YOUR INSTRUCTIONS – Return only the number of lines in the data below where the word "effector" appears.

GIVEN RECORDS –

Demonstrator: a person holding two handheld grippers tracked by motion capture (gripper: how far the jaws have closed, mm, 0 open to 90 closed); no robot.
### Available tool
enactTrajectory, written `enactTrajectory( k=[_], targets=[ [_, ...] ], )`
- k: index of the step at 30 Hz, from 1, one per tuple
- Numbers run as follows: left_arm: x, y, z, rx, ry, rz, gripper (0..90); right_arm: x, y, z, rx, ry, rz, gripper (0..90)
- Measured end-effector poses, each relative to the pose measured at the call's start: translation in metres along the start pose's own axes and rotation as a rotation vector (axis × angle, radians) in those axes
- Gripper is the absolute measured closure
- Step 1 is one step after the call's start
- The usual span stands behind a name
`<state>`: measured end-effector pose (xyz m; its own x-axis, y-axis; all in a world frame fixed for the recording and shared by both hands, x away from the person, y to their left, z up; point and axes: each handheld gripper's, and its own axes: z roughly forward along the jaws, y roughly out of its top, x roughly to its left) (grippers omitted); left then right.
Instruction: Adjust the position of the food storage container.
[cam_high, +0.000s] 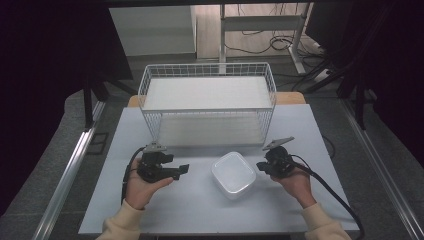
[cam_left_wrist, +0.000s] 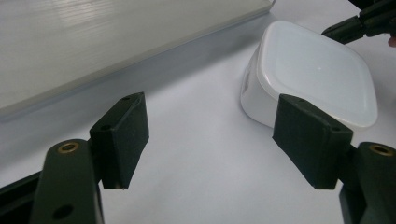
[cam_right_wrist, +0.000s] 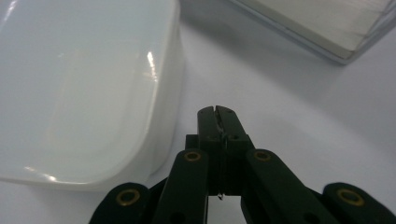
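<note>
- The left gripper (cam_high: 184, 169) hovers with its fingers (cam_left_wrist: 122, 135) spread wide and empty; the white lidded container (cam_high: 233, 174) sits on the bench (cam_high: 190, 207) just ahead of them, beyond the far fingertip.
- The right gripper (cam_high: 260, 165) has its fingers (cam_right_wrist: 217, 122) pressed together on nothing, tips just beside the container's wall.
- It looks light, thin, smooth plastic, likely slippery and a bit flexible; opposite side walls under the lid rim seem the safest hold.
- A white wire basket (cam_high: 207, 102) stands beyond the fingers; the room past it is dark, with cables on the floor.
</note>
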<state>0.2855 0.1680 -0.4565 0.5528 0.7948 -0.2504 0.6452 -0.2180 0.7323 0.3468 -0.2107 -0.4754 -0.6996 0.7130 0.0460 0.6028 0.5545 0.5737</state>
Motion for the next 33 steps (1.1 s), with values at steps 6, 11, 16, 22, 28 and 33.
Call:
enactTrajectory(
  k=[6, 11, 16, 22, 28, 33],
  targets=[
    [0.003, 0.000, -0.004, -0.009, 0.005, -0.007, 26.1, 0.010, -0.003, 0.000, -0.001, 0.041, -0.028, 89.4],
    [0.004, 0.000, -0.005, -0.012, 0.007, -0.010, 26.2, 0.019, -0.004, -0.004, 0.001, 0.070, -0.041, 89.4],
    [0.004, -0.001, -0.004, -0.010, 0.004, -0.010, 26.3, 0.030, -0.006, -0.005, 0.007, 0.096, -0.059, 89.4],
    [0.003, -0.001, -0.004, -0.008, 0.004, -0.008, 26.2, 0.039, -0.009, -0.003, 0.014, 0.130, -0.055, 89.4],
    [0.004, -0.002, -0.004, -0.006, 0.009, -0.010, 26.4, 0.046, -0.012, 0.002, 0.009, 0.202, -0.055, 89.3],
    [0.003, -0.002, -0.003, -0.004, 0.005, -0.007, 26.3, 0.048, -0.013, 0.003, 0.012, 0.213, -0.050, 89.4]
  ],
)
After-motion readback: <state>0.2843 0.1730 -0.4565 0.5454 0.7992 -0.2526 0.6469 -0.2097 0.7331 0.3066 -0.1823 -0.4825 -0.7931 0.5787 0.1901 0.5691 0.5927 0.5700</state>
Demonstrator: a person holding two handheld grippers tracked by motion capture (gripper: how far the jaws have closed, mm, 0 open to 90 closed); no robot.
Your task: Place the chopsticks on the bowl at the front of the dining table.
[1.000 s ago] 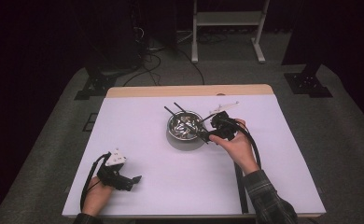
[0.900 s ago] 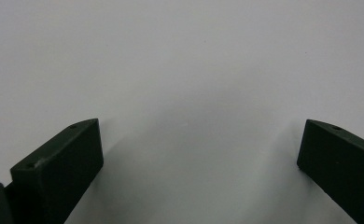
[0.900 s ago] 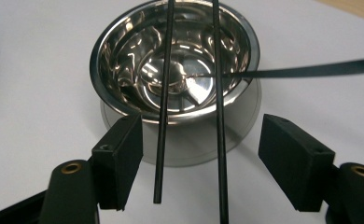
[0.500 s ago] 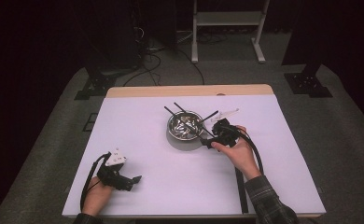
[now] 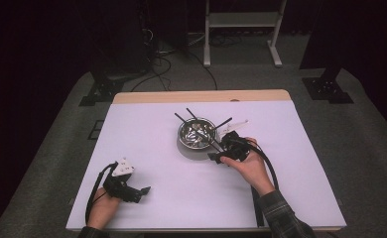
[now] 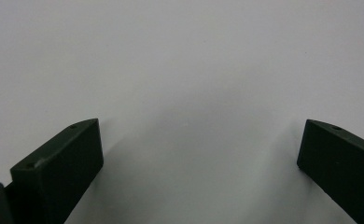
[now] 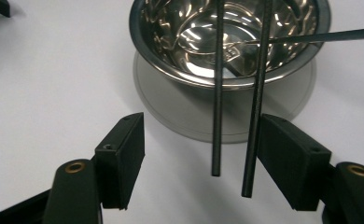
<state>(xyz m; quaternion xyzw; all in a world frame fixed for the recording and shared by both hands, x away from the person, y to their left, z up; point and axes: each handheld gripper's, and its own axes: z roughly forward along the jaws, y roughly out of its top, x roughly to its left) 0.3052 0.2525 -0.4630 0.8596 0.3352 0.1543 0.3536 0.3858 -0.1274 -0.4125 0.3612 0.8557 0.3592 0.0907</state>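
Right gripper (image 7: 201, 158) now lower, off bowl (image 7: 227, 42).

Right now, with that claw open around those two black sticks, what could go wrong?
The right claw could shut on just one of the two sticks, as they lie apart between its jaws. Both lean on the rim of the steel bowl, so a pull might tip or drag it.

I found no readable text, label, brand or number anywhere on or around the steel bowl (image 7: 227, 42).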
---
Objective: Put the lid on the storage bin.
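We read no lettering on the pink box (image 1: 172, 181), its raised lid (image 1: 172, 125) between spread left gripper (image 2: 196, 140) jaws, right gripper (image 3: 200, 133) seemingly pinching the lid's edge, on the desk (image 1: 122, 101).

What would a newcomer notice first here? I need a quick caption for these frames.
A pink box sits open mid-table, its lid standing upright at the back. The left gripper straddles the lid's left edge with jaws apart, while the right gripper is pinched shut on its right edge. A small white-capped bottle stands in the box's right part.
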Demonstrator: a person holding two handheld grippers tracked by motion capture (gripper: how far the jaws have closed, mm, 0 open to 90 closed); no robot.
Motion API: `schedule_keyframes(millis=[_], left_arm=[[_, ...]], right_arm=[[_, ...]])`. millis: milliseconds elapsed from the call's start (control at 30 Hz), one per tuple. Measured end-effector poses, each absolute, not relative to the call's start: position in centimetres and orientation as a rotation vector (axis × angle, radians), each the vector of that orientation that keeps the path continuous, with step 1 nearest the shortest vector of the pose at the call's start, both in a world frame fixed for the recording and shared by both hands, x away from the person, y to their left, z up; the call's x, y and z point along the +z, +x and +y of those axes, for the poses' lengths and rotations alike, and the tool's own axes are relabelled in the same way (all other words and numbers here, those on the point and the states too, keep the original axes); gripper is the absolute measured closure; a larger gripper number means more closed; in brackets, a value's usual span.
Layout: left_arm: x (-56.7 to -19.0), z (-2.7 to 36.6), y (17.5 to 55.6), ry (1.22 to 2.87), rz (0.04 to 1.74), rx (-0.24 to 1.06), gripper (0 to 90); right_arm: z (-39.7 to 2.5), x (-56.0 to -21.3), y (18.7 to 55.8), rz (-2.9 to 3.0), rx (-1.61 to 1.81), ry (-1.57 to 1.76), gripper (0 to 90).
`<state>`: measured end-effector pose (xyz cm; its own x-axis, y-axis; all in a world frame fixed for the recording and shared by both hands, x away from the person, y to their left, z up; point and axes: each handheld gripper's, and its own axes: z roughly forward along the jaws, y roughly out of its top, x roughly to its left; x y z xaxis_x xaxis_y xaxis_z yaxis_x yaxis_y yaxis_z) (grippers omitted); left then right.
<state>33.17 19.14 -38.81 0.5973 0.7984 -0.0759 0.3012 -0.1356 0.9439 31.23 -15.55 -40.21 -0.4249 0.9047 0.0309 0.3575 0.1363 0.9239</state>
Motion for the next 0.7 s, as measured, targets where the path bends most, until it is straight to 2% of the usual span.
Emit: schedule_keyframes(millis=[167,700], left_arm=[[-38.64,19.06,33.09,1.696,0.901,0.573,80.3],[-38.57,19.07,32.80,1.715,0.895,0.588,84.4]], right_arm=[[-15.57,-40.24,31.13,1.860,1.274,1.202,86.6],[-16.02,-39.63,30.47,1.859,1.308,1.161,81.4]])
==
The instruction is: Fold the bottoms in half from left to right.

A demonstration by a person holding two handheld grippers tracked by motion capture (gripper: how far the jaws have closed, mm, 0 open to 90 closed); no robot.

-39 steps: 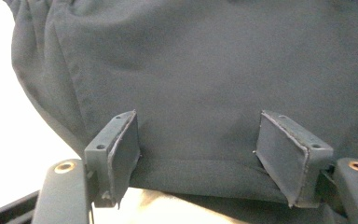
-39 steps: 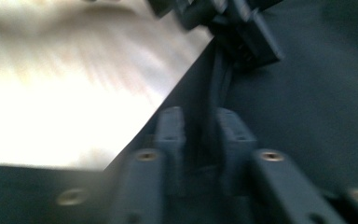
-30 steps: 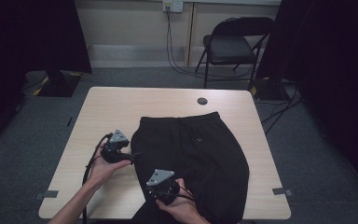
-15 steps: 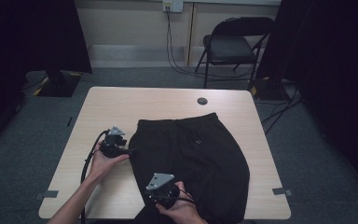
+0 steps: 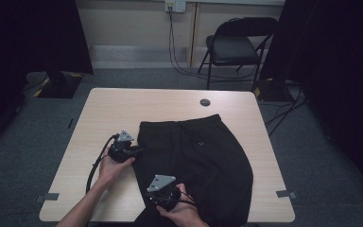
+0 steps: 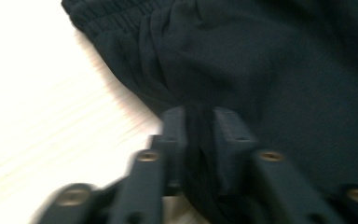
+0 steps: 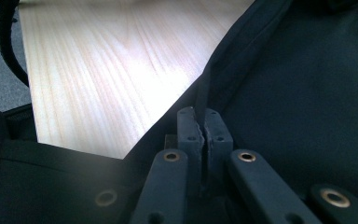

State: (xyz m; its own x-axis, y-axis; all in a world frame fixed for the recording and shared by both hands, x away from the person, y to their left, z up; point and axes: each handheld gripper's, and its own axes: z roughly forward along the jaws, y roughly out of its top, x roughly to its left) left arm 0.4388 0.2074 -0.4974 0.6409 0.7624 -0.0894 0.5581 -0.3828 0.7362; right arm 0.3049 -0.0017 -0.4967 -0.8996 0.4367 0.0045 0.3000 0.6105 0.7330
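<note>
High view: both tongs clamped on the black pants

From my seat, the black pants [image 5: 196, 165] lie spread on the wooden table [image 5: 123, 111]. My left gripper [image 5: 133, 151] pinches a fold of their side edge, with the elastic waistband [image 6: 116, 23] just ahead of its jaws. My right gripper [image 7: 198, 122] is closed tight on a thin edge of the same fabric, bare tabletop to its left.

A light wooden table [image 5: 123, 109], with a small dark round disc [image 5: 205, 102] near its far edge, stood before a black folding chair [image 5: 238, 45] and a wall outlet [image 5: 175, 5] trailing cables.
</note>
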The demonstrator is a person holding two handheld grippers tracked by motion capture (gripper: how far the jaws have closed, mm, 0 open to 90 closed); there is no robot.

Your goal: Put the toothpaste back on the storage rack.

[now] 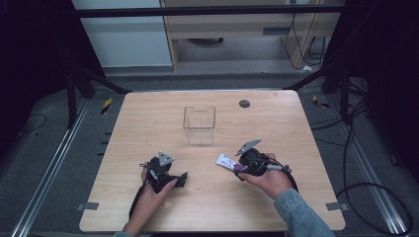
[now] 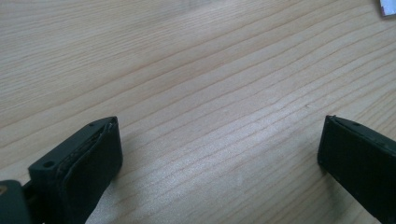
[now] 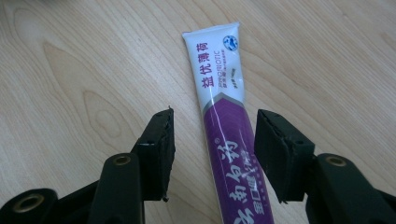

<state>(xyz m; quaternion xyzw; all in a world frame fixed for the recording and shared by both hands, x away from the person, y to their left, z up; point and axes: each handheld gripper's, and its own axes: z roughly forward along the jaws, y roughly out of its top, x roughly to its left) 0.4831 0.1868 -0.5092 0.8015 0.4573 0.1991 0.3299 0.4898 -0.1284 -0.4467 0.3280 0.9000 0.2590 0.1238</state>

SOLUTION TO THIS PROBLEM – 4